Your goal:
Repeat exactly, and only, the lines of the entries below from the one with "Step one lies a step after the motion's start" through the one with "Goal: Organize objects", both ends included.

[Records from a dataset]
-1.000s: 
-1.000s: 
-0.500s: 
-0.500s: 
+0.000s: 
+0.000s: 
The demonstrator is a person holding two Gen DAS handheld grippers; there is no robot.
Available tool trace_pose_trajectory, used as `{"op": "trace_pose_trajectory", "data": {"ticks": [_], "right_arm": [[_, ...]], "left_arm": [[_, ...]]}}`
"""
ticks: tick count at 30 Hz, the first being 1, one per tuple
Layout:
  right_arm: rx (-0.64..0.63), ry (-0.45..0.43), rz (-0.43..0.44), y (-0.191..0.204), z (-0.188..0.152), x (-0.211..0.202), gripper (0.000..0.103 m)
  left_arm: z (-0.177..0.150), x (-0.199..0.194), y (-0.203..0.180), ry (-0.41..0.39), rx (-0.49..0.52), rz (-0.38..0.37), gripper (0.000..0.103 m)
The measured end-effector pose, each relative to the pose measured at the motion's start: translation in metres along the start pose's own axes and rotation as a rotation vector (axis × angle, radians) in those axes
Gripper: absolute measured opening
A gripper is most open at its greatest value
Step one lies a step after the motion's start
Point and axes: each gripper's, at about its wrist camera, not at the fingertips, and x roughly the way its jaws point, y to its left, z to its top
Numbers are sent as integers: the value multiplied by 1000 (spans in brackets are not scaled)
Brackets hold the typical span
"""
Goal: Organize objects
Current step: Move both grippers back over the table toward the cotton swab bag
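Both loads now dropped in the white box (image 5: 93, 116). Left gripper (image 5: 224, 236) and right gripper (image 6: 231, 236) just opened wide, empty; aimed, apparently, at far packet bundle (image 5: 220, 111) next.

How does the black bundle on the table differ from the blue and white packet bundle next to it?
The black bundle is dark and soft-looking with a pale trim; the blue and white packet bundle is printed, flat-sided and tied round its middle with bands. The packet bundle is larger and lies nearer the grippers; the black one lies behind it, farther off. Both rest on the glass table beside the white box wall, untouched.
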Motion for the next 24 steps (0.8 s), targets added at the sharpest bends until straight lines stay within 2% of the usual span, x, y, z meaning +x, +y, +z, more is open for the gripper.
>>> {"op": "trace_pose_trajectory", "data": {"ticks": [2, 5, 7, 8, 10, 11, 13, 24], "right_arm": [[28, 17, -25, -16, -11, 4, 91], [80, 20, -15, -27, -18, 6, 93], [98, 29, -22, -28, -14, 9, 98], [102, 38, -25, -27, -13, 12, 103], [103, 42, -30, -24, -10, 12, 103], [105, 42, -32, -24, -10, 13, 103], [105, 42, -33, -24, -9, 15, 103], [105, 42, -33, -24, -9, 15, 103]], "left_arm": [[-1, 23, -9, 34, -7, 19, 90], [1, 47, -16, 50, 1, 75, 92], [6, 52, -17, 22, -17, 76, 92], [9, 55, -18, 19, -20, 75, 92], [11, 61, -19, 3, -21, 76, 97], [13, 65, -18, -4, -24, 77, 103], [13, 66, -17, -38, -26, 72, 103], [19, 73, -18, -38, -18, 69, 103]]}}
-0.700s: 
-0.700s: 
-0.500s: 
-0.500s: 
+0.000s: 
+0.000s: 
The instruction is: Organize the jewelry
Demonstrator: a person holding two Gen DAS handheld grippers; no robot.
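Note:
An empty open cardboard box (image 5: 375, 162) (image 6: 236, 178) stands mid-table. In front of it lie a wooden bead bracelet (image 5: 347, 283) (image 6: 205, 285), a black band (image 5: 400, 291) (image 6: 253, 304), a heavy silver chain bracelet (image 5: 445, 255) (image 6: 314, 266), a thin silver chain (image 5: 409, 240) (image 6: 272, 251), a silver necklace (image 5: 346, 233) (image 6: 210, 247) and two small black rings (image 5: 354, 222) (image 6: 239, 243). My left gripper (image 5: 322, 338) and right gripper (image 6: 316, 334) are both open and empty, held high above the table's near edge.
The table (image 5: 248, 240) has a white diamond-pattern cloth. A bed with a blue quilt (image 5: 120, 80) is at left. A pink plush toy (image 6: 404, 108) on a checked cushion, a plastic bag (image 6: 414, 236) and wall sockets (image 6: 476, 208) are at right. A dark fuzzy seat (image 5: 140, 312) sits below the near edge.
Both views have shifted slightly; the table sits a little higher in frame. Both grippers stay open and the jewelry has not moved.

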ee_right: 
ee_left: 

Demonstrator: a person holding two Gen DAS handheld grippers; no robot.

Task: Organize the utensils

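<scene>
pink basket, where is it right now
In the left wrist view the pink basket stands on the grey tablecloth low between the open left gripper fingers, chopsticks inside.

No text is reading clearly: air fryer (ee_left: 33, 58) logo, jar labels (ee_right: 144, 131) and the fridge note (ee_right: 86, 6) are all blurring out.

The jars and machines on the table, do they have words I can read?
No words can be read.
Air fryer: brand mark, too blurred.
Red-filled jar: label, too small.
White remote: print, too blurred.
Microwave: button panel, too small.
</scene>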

Output below:
Step one lies a step after the motion's start
Point and axes: each gripper's, at about its wrist camera, not at the fingertips, and x roughly the way its jaws point, y to its left, z to its top
Numbers are sent as integers: the value multiplied by 1000 (spans in brackets are not scaled)
Brackets hold the typical span
"""
Goal: Organize objects

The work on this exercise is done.